The Kingdom of Syree: Acceptance

The King of Syree bestows the main quest.
           
Facing an Ultima clone often sends me into a process akin to the Kübler-Ross five stages of grief. 
           
  • Denial: "Aw, hell. Not another Ultima clone. What--it even has a (Z)tats command? No. No $&@#!* way."
  • Anger: "What the hell was wrong with independent developers of the period anyway? Why did they all have to clone Ultima? Why aren't there more Gold Box clones? Bastards!"
  • Bargaining: "Okay, if someone has posted a world map to a spoiler site, I'll play the damned game. Otherwise, I'm going to find a reason to reject it."
  • Depression: "Of course not. No one's ever heard of it. Well, I guess I'll start character creation. Oh, just a name? That's original. Let's enter the starting town. There's an NPC. NAME. JOB. Good god, how many times am I going to have to do this?"
  • Acceptance
          
The world of Sheol.
        
Once I resolve to making maps, taking careful notes, and tracking a "to do" list, I almost always start to enjoy the game more than in its first few hours, when I'm just half-playing it and hoping for a quick win like Zerg.

So now that I'm settled into it, I can see that Syree is competently-created. It borrows heavily from Ultima, sure, but in a way that's more clever allusion than direct adaptation. For instance, in the last entry I made fun of the fact that the game had "mantras," but it really doesn't. It just has one mantra, in the opening town, and it's a solution to a different kind of puzzle than is presented in Ultima IV. Similarly, although the game has a town called Yew, a dungeon called Deceit, and a spell called SEQUITU (which it takes from Ultima III), from the other town, dungeon, and spell names, it's clear that the author was capable of originality. He just decided to pay homage once in a while.
               
Was the jester really necessary?
         
The world of Sheol turns out to be 100 x 100, occupying coordinates 0-99 on both axes. It wraps. The same size is used for all the city maps, and I find it too big. I can't possibly justify the time it would take to map each city the same way I did the outer world, and yet it's big enough that you can overlook entire buildings as you explore. (Frequent twisty mountain passages and dark forest squares don't help.) Plus, NPCs have a very wide wandering range in the cities, making it easy to overlook them. For a while, I pinned my hopes on the ability to cast the EIDO spell, which provides a magic map, but when I got it, it turns out it shows only a slightly larger area than the regular view window. I just had to resign myself to looping each city multiple times.
            
Specifically, EIDO shows a 17 x 15 area where the regular view shows a 9 x 7 area.
          
The game world (Sheol) consists of two major continents: Syree (north) and Garrett (south). Syree has six towns, a castle, and two dungeons. The towns include the starting town, Ludden, where I have a house. Barren Sheol on the east peninsula is where I spent a lot of time healing and buying food, as the dungeon I used for grinding was nearby. It's one of the easiest towns to navigate, as it's arranged in a simple block with four exits and services in the middle. The town of Lost is cut off from the rest of the continent by mountains. Coel is nestled in some southern mountains. It seems to consist of one huge building with a locked door, which I can't access until I find some keys. Emara is the fourth town, and the fifth, Phanteo Eifcon, is on an island in a lake, so I'm not sure how to reach it. The two dungeons are Mysti and the Dungeon of Fire (borrowed from Ultima III).
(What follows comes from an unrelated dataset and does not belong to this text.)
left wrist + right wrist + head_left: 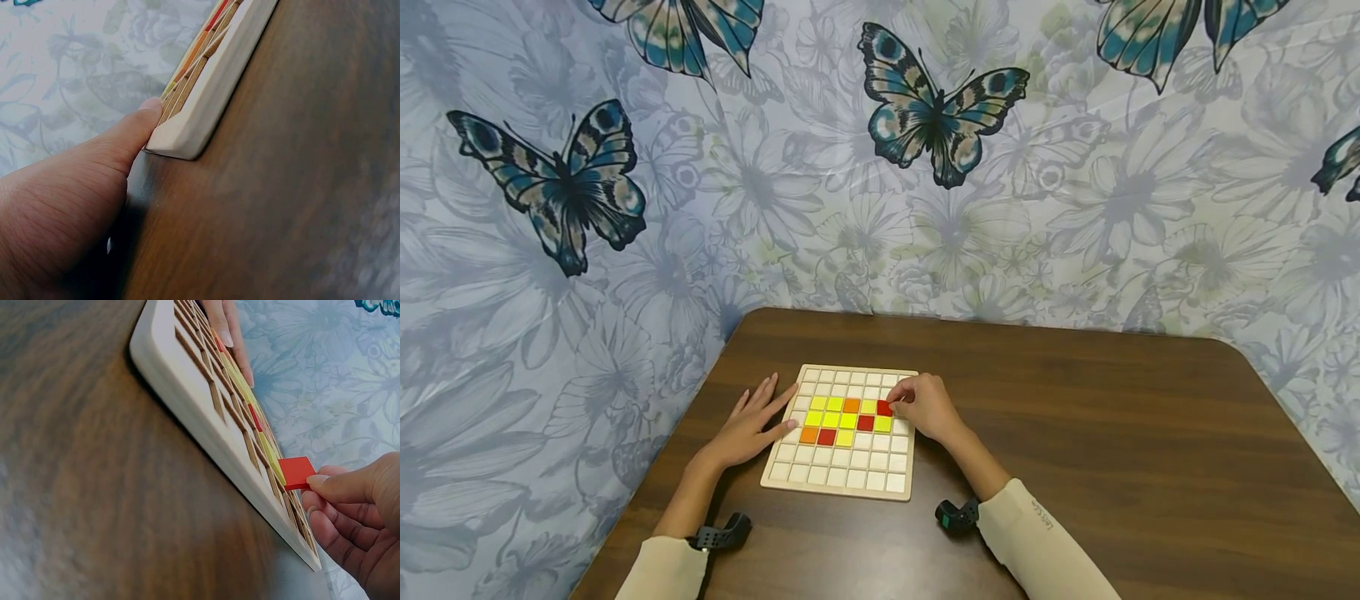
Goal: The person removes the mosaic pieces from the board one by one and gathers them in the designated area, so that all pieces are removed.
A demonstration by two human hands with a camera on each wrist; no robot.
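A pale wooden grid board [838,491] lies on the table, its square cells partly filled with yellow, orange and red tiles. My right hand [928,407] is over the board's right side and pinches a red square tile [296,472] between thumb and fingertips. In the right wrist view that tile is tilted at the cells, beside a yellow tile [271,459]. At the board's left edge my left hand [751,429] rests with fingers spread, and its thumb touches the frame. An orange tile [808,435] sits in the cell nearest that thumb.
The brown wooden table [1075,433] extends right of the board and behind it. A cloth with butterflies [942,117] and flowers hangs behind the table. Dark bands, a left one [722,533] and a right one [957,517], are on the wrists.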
On Garrett, we have the castle, where King Dakar and Queen Cirrey rule, the town of Yew, and two other towns called River Bend and Doe Shameh. There's a dungeon called Deceit and another on an island. (It must be the Dungeon of Water, but I don't know how to reach it.) The only location not on one of the two main continents is a dungeon called Kehol in an archipelago of mountains.

About half this session was spent grinding in the dungeons. The dungeon called Kehol has a particular purpose, which I'll cover in a bit, but most of them seem to exist for just gold and experience. They're all multi-leveled, the highest I've found going to Level 9. It's probable that they all go that deep and I just didn't find the ladders in all of them. As you descend, the monsters get harder but the chests have more treasure. More important, the dungeons are seeded with fountains. Some of them harm you, some heal you, and some do nothing. You have to find and record the positions of those that heal you, at which point you can grind nearly indefinitely on those levels.
            
Opening multiple chests while I approach a fountain.
           
Via grinding, I slowly assembled better equipment, culminating in a crossbow and plate armor, and then saved enough for a ship. (The game is like Ultima II in that killing enemies with cannons still rewards you with gold and experience. But it makes things fair by requiring you to shoot from an adjacent square, allowing them to attack you at the same time.) I then mapped the world and revisited or re-visited most of the locations. I was stymied in many of the cities by locked doors, and only late in this session did I finally find a guild shop, where you can buy keys, in the city of Yew.
         
I blast a dragon off the map with my cannons.
         
It also took me a while to figure out the magic system. I kept getting hints about spells and spell names, but I was unable to cast them because I didn't have any magic points. It turns out that to cast spells, you have to develop a "wisdom" statistic which is set to 0 at the outset of the game. To do that, you have to descend into the dungeon called Kehol. At various level intervals, you find altars that increase your agility, stamina, and strength by 1 for every 100 gold pieces that you sacrifice.
            
Approaching an altar in Kehol.
        
On Level 9 of Kehol is an altar that gives you 1 point of wisdom for every 1 point of strength that you sacrifice. So you want to pay to build up your strength first, then trade it for wisdom. This involves multiple trips to other dungeons to collect money first, since Kehol has no chests of its own. Once you have wisdom, your spell points start to generate--1 for each point of wisdom. Spell costs start at 15-20 for basic offensive and healing spells and go as high as 99.
        
Sacrificing strength for wisdom.
        
On the main quest, one element of frustration is that NPCs are extremely obtuse in regards to the keywords they respond to. One says, "I used to forge armour." The prompt for the next point is not FORGE or ARMOUR or even ARMOR, but rather USED. Late in the session, I discovered that if you only feed a single letter, the NPC will automatically fill in any keyword that begins with that letter and answer to it, so if you find yourself talking with a particularly taciturn NPC, you can get information out of him by just going through the alphabet.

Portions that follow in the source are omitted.